BEGIN
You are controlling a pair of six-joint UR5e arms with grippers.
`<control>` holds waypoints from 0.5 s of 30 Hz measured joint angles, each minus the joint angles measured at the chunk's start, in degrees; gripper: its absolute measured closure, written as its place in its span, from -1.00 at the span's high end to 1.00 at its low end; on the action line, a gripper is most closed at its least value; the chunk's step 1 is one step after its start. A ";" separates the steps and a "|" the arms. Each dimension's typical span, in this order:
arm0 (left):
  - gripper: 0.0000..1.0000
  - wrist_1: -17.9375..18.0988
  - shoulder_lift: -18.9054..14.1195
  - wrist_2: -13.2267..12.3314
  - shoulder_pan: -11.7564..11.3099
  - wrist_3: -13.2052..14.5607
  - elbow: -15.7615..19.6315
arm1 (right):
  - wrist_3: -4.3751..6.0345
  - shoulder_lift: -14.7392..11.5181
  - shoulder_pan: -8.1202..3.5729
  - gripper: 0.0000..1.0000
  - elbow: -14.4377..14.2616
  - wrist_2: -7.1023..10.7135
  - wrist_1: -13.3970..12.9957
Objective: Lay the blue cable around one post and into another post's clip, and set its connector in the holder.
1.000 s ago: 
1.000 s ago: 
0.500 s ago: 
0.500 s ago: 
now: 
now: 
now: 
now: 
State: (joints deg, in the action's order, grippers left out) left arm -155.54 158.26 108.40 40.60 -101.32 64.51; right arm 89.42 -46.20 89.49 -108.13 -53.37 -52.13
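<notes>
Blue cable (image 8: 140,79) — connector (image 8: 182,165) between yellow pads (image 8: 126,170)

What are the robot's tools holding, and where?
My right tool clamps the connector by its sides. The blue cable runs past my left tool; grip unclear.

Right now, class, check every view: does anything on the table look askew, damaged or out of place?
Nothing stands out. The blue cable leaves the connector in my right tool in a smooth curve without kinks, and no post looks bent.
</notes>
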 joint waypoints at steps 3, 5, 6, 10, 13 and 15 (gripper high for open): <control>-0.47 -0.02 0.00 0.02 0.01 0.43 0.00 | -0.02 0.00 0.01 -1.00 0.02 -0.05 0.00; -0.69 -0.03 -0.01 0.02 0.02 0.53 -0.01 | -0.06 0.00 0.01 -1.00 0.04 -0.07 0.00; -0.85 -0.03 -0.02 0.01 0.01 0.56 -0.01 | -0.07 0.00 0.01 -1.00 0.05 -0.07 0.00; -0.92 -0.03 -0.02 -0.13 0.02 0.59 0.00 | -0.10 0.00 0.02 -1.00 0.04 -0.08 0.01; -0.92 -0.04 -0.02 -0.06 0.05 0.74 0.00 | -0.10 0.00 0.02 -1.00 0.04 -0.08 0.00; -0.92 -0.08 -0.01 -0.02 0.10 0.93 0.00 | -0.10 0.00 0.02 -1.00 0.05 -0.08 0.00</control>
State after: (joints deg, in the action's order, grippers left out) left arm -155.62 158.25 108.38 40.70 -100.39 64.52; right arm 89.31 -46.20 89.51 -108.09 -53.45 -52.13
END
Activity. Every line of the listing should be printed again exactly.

Answer below.
You are controlling a pair of six-joint UR5e arms with grippers.
`<control>` holds waypoints from 0.5 s of 30 Hz measured joint angles, each minus the joint angles measured at the chunk's start, in degrees; gripper: its absolute measured closure, written as its place in its span, from -1.00 at the span's high end to 1.00 at its low end; on the action line, a gripper is most closed at its least value; the chunk's step 1 is one step after its start. A ";" separates the steps and a "|" the arms. Each dimension's typical span, in this order:
arm0 (left):
  - gripper: 0.0000..1.0000
  - wrist_1: -17.9375..18.0988
  - shoulder_lift: -18.9054..14.1195
  - wrist_2: -13.2267..12.3314
  - shoulder_pan: -11.7564..11.3099
  - wrist_3: -13.2052..14.5607
  - elbow: -15.7615..19.6315
arm1 (right):
  - wrist_3: -4.3751..6.0345
  - shoulder_lift: -14.7392..11.5181
  - shoulder_pan: -8.1202..3.5729
  - gripper: 0.0000..1.0000
  - elbow: -14.4377..14.2616
  - wrist_2: -7.1023..10.7135
  - wrist_1: -13.3970..12.9957
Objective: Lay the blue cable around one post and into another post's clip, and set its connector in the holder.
1.000 s ago: 
1.000 s ago: 
0.500 s ago: 
0.500 s ago: 
now: 
now: 
now: 
now: 
State: (joints deg, in the action's order, grippers left out) left arm -155.54 158.26 108.40 40.60 -101.32 64.51; right arm 89.42 -46.20 89.49 -108.13 -53.37 -52.13
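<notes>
Blue cable (image 8: 140,79) — connector (image 8: 182,165) between yellow pads (image 8: 126,170)

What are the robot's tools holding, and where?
My right tool clamps the connector by its sides. The blue cable runs past my left tool; grip unclear.

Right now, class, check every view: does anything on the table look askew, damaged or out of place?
Nothing stands out. The blue cable leaves the connector in my right tool in a smooth curve without kinks, and no post looks bent.
</notes>
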 joint waypoints at steps 3, 5, 6, 10, 13 and 15 (gripper high for open): <control>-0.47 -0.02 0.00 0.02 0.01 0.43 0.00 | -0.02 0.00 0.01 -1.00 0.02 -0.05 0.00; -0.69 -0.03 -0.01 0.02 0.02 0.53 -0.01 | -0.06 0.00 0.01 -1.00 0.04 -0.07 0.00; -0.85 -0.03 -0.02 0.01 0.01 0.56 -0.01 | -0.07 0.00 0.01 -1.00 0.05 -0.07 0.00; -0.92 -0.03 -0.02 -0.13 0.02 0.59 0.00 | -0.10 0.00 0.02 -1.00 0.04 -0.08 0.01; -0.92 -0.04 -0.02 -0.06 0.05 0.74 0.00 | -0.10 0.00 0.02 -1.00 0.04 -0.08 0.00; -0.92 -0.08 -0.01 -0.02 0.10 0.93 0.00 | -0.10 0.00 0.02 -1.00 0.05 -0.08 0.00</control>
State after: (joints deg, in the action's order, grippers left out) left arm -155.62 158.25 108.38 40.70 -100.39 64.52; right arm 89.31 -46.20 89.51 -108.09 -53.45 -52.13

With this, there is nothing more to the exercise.